Ulcéré par ce gâchis causé par les forces de l’ordre, les « Kengois » qui s’étaient mobilisés pour réserver un accueil délirant au président de l’Envol , n’ont pas caché leur indignation et fustigé cet acte d’intolérance police contre un opposant.

Rentré à Kinshasa, la réaction du parti Envol suite aux allégations du porte-parole de la police justifiant la répression n’a pas tardé. Au cours d’un point de presse qu’il a animé hier dimanche 19 novembre 2017 dans l’après-midi, le porte-parole du parti, Maitre Nicolas Lenga, a souligné que la Coordination provinciale de sa formation politique à Kwango a introduit, conformément à la Constitution, une déclaration de la tenue de sa manifestation en date du 15 novembre 2017 auprès du Maire de la ville de Kenga, avec copie pour information à l’inspecteur provincial de la police ainsi qu’aux responsables de l’ANR (Agence National de Renseignements) et de la DGM (Direction Générale de Migration).

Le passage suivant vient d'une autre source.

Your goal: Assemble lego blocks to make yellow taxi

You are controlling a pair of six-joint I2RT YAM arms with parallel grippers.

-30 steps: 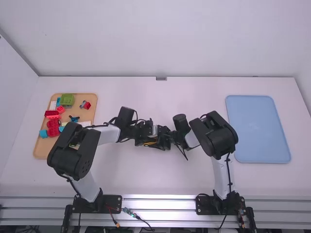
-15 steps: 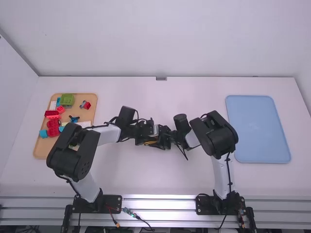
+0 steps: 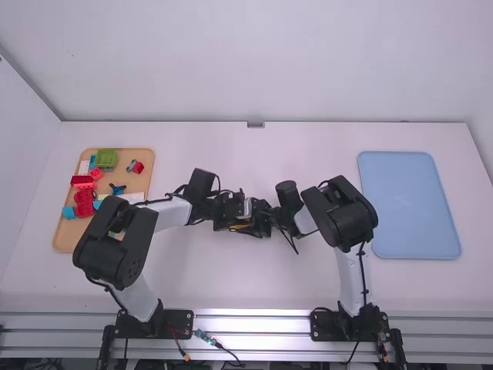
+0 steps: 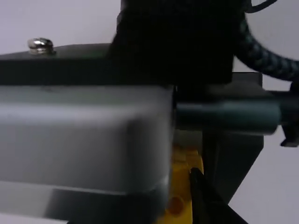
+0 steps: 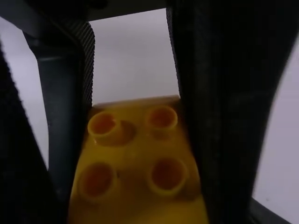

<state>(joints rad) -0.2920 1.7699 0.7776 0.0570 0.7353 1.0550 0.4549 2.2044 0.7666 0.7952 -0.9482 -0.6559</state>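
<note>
Yellow block (image 3: 241, 226) at mid-table, between the left gripper (image 3: 233, 218) and the right gripper (image 3: 260, 220), which meet over it from opposite sides. I judge its long axis to run roughly from one gripper toward the other, left to right across the table, though its nearer end is cut off at the bottom edge of the right wrist view and I cannot fix its full length. Its studs (image 5: 161, 117) face the right wrist camera.

State of the left gripper: closed to about the block's width, its ribbed pads (image 5: 88, 60) set against the two long sides, so I take it to have the block in its grasp. State of the right gripper: I cannot tell from my station how far it is open, nor whether it bears on the block. Neither arm is clearly the nearer; both are at the block.

The relation that governs the next move, as I judge it, is this line between the grippers. If the right one is to take or press the block, I need it square to that long axis, with its grip clear of the left one's. A skewed approach could make the two grippers bind on each other or twist the block out of line.
</note>
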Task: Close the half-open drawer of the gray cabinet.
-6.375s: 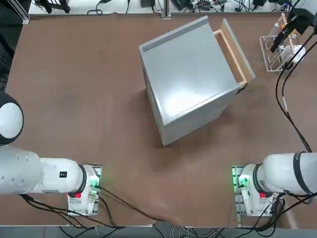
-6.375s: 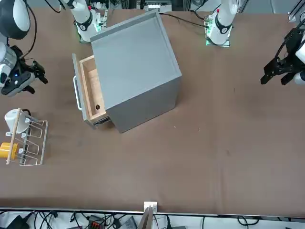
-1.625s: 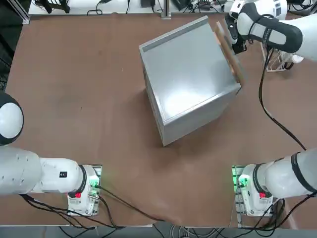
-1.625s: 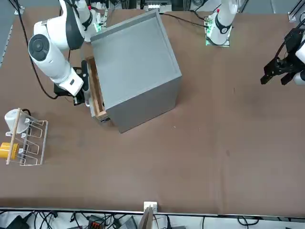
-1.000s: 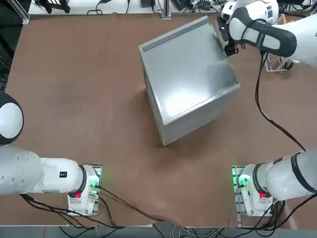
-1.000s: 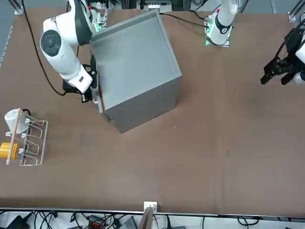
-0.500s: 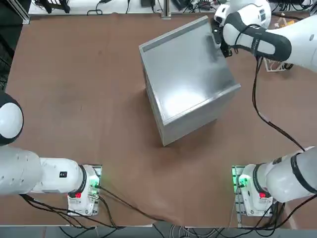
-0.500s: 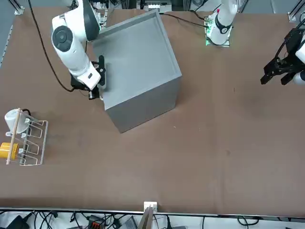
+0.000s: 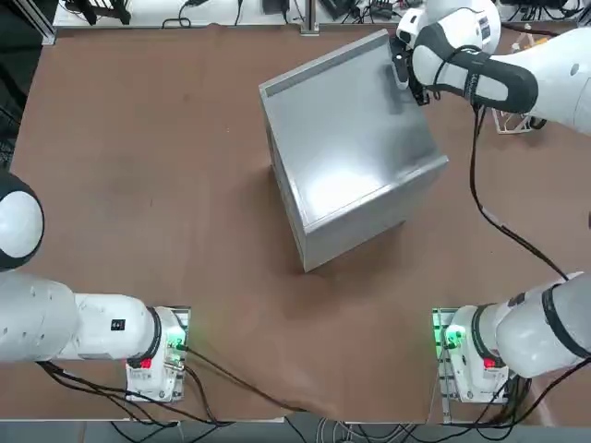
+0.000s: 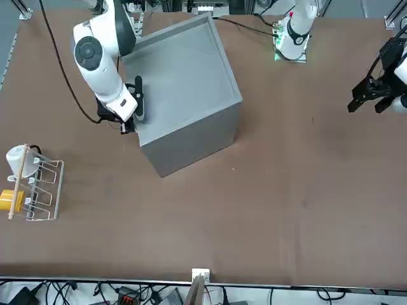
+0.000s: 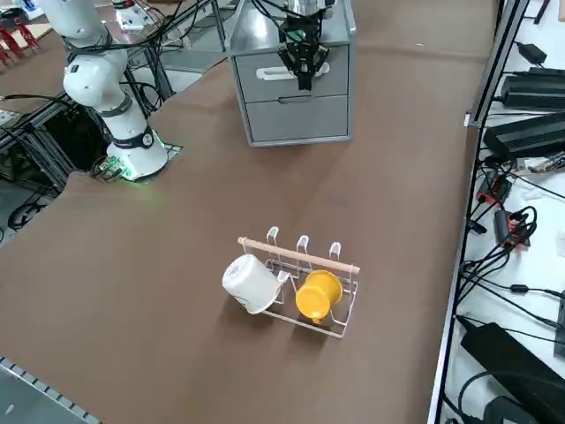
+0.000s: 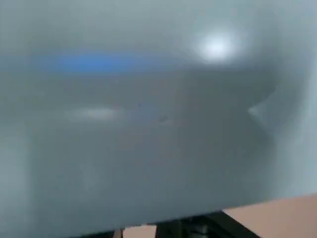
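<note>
Right gripper [image 11: 305, 75] is pressing, clenched and empty, against the drawer [image 11: 296, 78]. Drawer is sitting flush in the gray cabinet [image 9: 351, 148]; only retreating is remaining.

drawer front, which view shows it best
The right side view: the drawer faces that camera, its front flush with the gray cabinet, the right pincer shut against it. The top and front views show only the cabinet's top and edges; the wrist view is a gray blur.
</note>
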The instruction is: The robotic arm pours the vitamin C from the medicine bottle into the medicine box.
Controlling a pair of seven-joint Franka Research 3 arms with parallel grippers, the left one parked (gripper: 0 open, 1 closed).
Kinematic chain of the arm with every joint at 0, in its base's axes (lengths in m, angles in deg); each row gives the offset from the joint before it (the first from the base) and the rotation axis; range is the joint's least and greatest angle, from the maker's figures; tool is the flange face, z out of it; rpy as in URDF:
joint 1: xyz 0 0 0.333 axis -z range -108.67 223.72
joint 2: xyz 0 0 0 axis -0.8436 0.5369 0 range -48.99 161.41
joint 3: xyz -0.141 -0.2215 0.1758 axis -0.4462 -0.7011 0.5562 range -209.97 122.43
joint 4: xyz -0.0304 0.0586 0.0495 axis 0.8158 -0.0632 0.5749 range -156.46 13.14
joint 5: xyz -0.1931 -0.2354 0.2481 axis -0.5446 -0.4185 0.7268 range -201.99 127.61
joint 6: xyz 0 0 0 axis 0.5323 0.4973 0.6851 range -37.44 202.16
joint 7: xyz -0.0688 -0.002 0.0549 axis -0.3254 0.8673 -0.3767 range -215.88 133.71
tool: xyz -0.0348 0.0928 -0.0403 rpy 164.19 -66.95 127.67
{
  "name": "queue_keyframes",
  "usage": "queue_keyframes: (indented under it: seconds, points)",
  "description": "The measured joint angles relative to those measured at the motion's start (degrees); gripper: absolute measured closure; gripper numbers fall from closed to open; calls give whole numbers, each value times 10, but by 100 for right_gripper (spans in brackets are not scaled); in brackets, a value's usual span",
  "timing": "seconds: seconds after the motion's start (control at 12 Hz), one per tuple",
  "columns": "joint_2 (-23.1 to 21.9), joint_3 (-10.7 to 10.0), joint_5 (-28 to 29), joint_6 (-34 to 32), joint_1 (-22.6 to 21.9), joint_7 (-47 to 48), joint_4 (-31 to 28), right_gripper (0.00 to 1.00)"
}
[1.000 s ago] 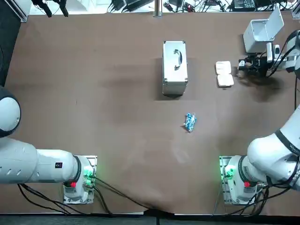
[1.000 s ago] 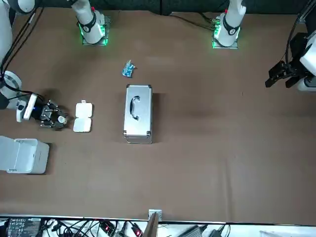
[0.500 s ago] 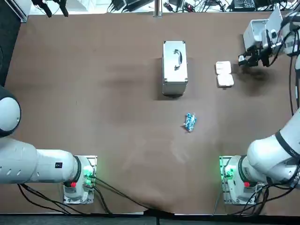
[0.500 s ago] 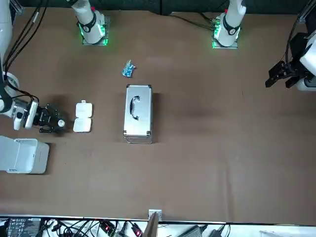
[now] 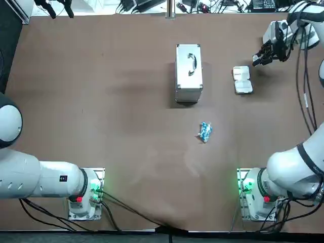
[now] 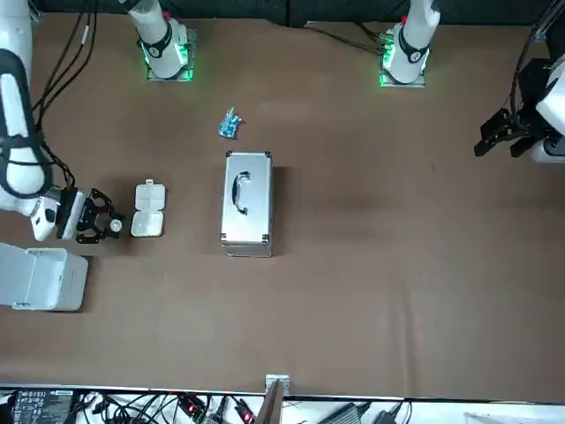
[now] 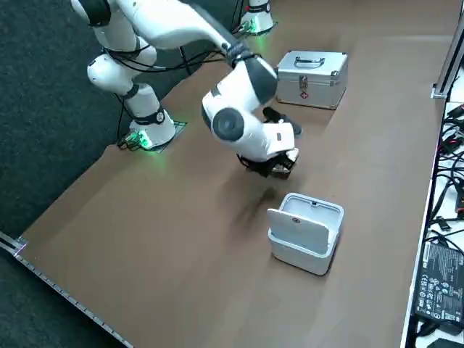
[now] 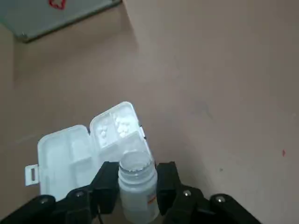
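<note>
My right gripper [image 8: 136, 176] is shut on a small white medicine bottle [image 8: 138, 189] whose mouth is uncapped. Just beyond the bottle's mouth lies the open white medicine box [image 8: 81, 147], with white tablets in one compartment. In the top view the gripper [image 5: 263, 54] hangs above the table at the far right, beside the medicine box [image 5: 242, 80]. From the front, the gripper [image 6: 95, 225] is just to the side of the box [image 6: 147, 210]. The side view shows the gripper [image 7: 278, 165] under the bent wrist.
A silver metal case [image 5: 189, 73] with a handle lies at the table's centre back. A blue packet [image 5: 204, 131] lies nearer the robot. A white open-lidded container [image 7: 306, 232] stands at the far right corner, close behind the gripper.
My right gripper, still holding the bottle, has lifted and swung toward the far edge, ending slightly nearer the medicine box. Nothing else moved.
</note>
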State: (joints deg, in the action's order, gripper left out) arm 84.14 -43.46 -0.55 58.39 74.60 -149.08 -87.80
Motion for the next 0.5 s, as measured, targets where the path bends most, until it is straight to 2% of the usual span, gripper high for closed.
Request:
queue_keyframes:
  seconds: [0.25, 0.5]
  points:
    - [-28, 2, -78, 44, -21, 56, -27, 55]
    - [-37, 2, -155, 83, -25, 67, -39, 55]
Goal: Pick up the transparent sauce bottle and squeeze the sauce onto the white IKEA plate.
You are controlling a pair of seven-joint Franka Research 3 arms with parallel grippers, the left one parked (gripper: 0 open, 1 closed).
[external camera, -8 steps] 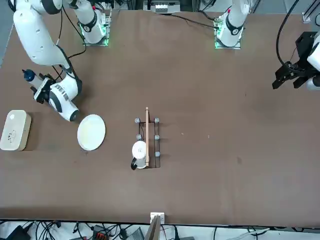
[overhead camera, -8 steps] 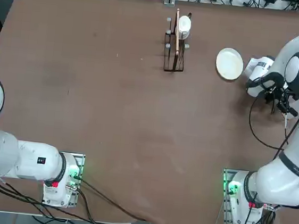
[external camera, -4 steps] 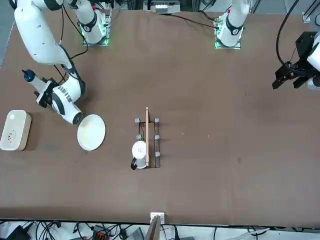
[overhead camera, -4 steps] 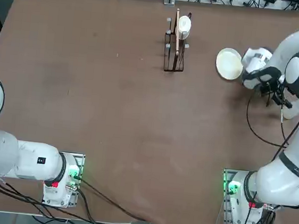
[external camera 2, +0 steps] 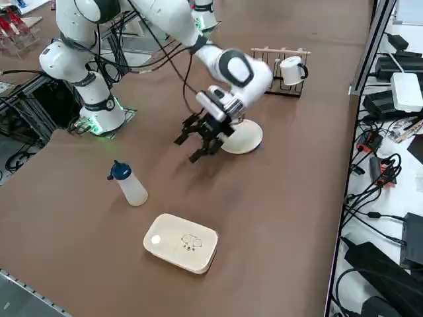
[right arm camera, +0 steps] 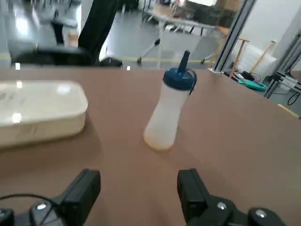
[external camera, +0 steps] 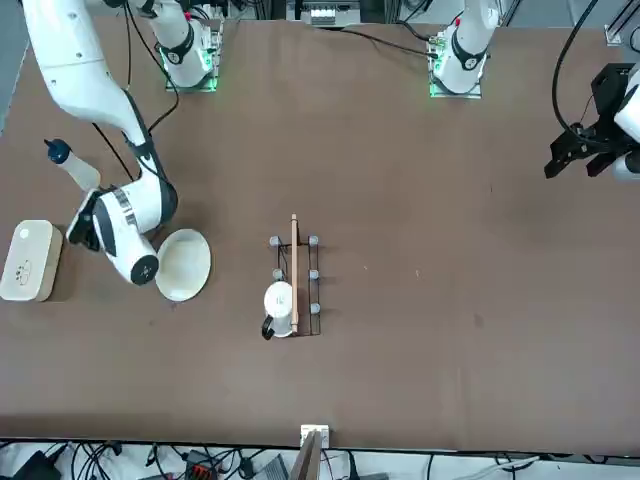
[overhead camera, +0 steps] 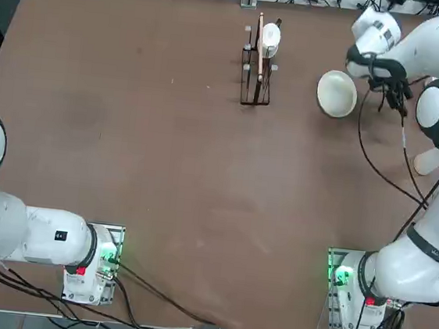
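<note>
Here the right gripper [external camera 2: 198, 142] hangs low over the brown table [external camera: 420, 330] with its two dark fingers [right arm camera: 82, 190] spread wide and nothing between them. It sits just beside the plate [external camera 2: 242, 136], on the side toward the bottle [external camera 2: 128, 184], which stands upright on the table well apart from it.

The wrist view looks straight past the fingers at the bottle [right arm camera: 168, 109]: a soft, cloudy plastic body narrowing slightly toward the shoulder, topped by a dark blue cap with a thin pointed nozzle. Next to it lies a white box [right arm camera: 40, 110] with rounded corners and a glossy lid. Only this view shows the bottle's texture so closely; the plate is out of its sight.

The side view gives the layout: bottle, then the box [external camera 2: 181, 242] nearer the table's edge, then the gripper and plate farther in. The front view shows the bottle [external camera: 72, 168] and box [external camera: 30, 260] at the robot's right, with the arm's white wrist overlapping the plate's rim [external camera: 190, 268]. In the top view the plate [overhead camera: 336, 93] is a plain cream disc with a shallow raised rim, partly shaded; the gripper itself is hidden there under the arm.

Farther along stands a thin dark wire rack [overhead camera: 258, 62] with a wooden bar, holding a small white cup [external camera 2: 291, 70] upright.
</note>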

Il a précisé que la coordination provinciale de l’Envol au Kwango a rencontré ces autorités au cours d’une réunion d’harmonisation le même mercredi, sans que les intéressées n’aient élevé la moindre objection au sujet de la date, du lieu et de l’heure du meeting.

D’après mitre Nicolas Lenga , le commandant de la police a signifié verbalement au secrétaire général adjoint de l’Envol, 20 minutes avant le début de la manifestation, son interdiction par le Maire de la ville de Kenge.

Tout en condamnant la violence d’Etat contre des manifestants pacifiques, sans qu’un trouble à l’ordre public n’ait été enregistré, L’Envol a déploré les victimes de cette répression dont 6 blessés, 4 par balles et deux par coups de matraque. Pour ce parti membre du Rassemblement des Forces Politiques et Sociales Acquises au Changement, les propos de la police sont en contradiction flagrante avec la réalité des faits.